The "Drug Addiction Treatment and Recovery Act" will transition Oregon's drug policy from a punitive, criminal approach to a humane and practical approach. "People suffering from the disease that is substance use disorder are more effectively treated with health care services than with criminal punishments.” This is both a significant and radical attempt at harm reduction.
Are we going too far? How can it work?
Canada is experimenting with a program called “Safe Supply.” ”Treatments for opioid use disorder, including methadone and buprenorphine, are potentially lethal and don’t work for everyone. Prescribing a safe supply of regulated opioids, can allow people to know real dosage and pharmaceutical grade quality. This should decrease reliance on deadly street options, and also decrease legal exposure if not procuring street drugs.” 100MillionWays suggests a study arm, maybe replacing one dose of opioids each day with a cannabis-based medicine, and/or IV meloxicam or SC ketamine. These options should be explored in these models. One less opioid dose every day = less deaths.
The Canadian Programs defines safe supply as “providing a legal and regulated supply of drugs otherwise available only in illicit drug markets. This is trying to use an imperfect tool in response to an overwhelming crisis of death. And it Is important to note that implementation of a safe supply program is no easy challenge for multiple, regulatory, legal, and operational reasons – so it’s got to be a realistic approach and prove positive to bring value.
Time will tell regarding safe supply and Measure 110. But components of these programs are derived from published accounts of successes in Portugal. A 2009 Cato Institute study of Portugal’s decriminalization of all drugs in 2001, reported a dramatic reduction of pathologies associated with drug use, such as sexually transmitted diseases and overdose deaths. A 2015 European Drug Report found that Portugal's drug overdose death rate is five times lower than the European Union average.
Availability of deadly street options - According to a recent NPR investigation, it has become apparent that even when the Chinese Government helps to slow the flow of synthetic fentanyl and components, new synthetic, more powerful and deadlier opioid derivatives boldly appear in public markets and through social networking sites. NPR suggested that Alibaba has the most open illicit drug sales, but illicit drug vendors also operate on Facebook, Twitter, Wickr, MeWe, Vimeo AND even LinkedIn. Understandably, it is a challenge to monitor such activity as it is a head-spinning array of chemicals tagged with an obscure international numerical naming systems and dynamic change management. So it’s even harder for America to stop the inflow of illicit synthetic opioids, as some are so new, they are not recognized and are not illegal.

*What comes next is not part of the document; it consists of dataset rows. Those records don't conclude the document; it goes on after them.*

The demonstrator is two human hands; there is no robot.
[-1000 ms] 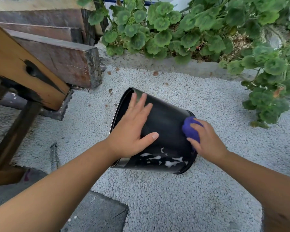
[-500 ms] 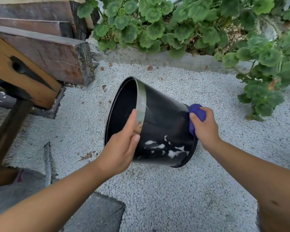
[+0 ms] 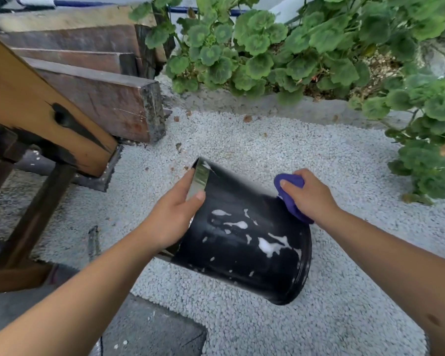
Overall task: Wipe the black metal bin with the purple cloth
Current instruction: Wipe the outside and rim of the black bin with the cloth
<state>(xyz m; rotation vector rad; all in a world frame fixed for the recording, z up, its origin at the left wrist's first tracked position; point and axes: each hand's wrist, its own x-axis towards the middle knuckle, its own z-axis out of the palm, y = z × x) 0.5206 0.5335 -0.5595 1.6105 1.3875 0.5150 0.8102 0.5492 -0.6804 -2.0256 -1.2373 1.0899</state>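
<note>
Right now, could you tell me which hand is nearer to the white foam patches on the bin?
Left. The left hand grips the bin rim beside the foam; the right hand presses the purple cloth farther up.

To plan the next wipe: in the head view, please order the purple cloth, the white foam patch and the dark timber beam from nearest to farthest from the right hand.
1. purple cloth, held in the right hand.
2. white foam patch, on the bin's side, below-left.
3. dark timber beam, far left.
</note>
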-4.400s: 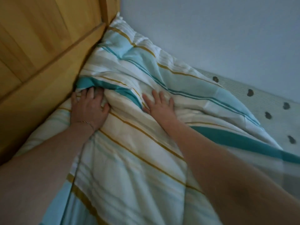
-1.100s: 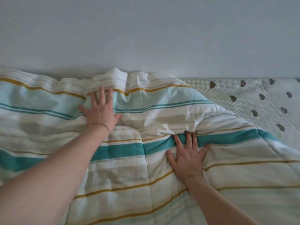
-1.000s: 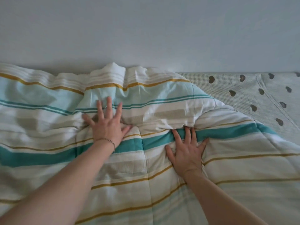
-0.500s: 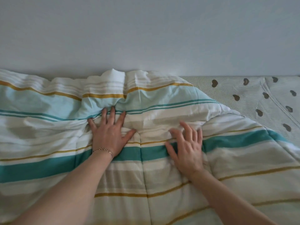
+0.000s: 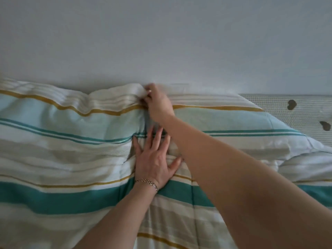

The point is, no matter how hard we try to stop the flow, the flow continues anew.
The scope and collaboration required to implement these programs makes me concerned for the success of the “safe supply” model in America. Oregon has guts. Lots of loose ends. Hopefully, the federal government takes a look because over 80,000 Americans may die from a drug overdose in this pandemic year, street drugs are available everywhere and so much worse than pharmaceutical grade products, and people are in jail-hell for non-violent drug related crimes. Safe supply and 110 deserve a chance.